Erbium-doped optical fiber amplifiers (EDFAs) are well known, and have reached a high level of development. However, these amplifiers are limited to wavelengths of about 1.5 .mu.m. Indeed, at present there are no practical silica-based rare earth doped fiber amplifiers that can be used to provide gain at wavelengths of about 1.3 .mu.m, the operating regime of most currently operating optical fiber communication systems. See, for instance, S. V. Chernikov et al., Electronics Letters, Vol. 31 (6), p. 472, (March 1995).
Optical FRAs are known, and can be designed to operate at a desired wavelength at or near 1.3 .mu.m. See, for instance, S. V. Chernikov et al., op. cit. Indeed, Raman amplifiers are potentially promising candidates for such use because they can utilize silica-based fiber, and because of their high transparency when unpumped. For background information on stimulated Raman scattering see, for instance, "Nonlinear Fiber Optics", G. P. Agrawal, 2nd edition, Academic Press 1995, especially pages 16-19, and 316-335, incorporated herein by reference. See also U.S. Pat. No. 5,323,404, also incorporated herein by reference, which inter alia discloses FRAs with a multiplicity of optical "cavities".
Although it is relatively easy to generate large gains (e.g., small signal gain&gt;40 dB) through Raman amplification, prior art high gain FRAs generally are noisy, and we are not aware of any prior art FRAs that have both high net gain and low noise. However, the above referenced concurrently filed application discloses a counter-pumped optical FRA that can provide relatively high gain and relatively low noise. A significant feature of that Raman amplifier is the use of a multiplicity of amplifier stages, with an optical isolator between two adjacent stages. In view of the great potential of FRAs for use in optical fiber systems, e.g., as a replacement for conventional repeaters in 1.3 .mu.m systems, it would be highly desirable to have available such amplifiers capable of providing still higher gain at relatively low noise. This application discloses such amplifiers.
N. A. Olsson et al., J. Lightwave technology, Vol. LT 4 (4), p. 396 (April 1986) report measurements of the noise properties of a FRA, with signal-spontaneous emission beating being the dominant noise source. These authors also report (see p. 396, first column, first paragraph of section II) that use of counter-propagating pump radiation greatly reduces high frequency noise due to pump fluctuations.

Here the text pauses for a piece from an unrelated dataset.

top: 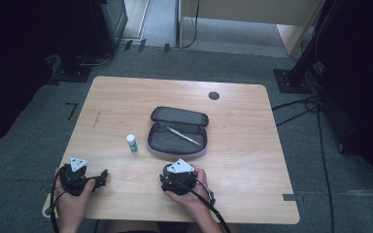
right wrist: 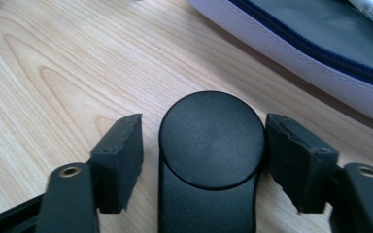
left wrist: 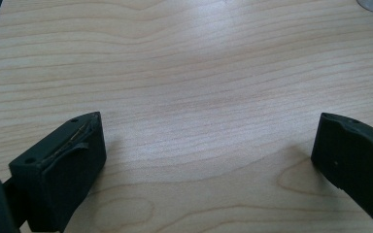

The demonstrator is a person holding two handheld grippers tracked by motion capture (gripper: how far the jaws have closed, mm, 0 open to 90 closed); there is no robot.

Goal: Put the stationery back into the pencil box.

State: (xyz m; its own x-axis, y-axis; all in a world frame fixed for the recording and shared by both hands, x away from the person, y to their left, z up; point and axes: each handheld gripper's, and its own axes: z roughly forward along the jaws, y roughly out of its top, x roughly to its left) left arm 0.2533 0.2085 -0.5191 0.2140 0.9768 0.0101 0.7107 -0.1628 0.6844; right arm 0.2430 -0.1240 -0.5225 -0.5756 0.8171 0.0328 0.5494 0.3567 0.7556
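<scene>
Wooden table (top: 252, 160) lies bare between pencil case (top: 177, 138) and near edge.

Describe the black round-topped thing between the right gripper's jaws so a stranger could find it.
Start at the open pencil case in the middle of the wooden table. Just in front of its near edge sits a black round-topped object, between the jaws of the right gripper. Unlike the white glue stick, it is matte black and domed.

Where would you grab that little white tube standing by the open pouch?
Around its white body, just under the green cap. The tube stands upright and apart from the pouch, so I'd bring the left claw in level from the near side, jaws on either side of it.
</scene>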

A great deal of research has been done on the properties of EDFAs. For instance, S. L. Hansen et al., IEEE Photonics Technology Letters, Vol. 4 (6), p. 559 (June 1992) consider the limit placed on the maximum gain of EDFAs, and report observation of a significant amount of amplified Rayleigh backscattering (RBS), although the gain was limited by ASE saturation rather than RBS. They also report insertion of an optical isolator (and use of two WDMs to guide the pump radiation around the isolator), with attendant increase in the achievable gain. See, for instance, p. 561, last two paragraphs of "Discussion".
F. W. Willems et al., Electronics Letters, Vol. 30 (8), p. 645 (April 1994) measured the noise in EDFAs due to amplified double Rayleigh scattering, and found that attention to this noise source may be advisable for externally modulated analog AM-CATV systems. See, for instance, the "Conclusion" section.
S. Yamashita et al., IEEE Photonics Technology Letters, Vol. 4 (11), p. 1276 (November 1992) disclose that the noise and gain characteristics of an EDFA are improved by insertion of a "midway" isolator into the active fiber, with the optimal isolator position being 1/3-1/2 of the total active fiber length from the input length. See, for instance, p. 1278, last paragraph.
RBS in optical fibers is well known. J. L. Gimlett et al., IEEE Photonics Technology Letters, Vol. 2 (3), p. 211 (March 1990) disclose that RBS ". . . can be modeled as a "Rayleigh mirror" which in lightwave systems with optical amplifiers has the same effect as a single discrete reflection with an effective reflectance given by (R.sub.bs /.sqroot.2), where R.sub.bs is the backscattering reflectance", and that optical isolation may be essential for fiber systems using high-gain optical amplifiers. See, for instance, p. 213, last paragraph. The reported measurements were obtained on a system comprising 30 m of Er-doped fiber between long lengths (120 km and 18 km, respectively) of optical fiber.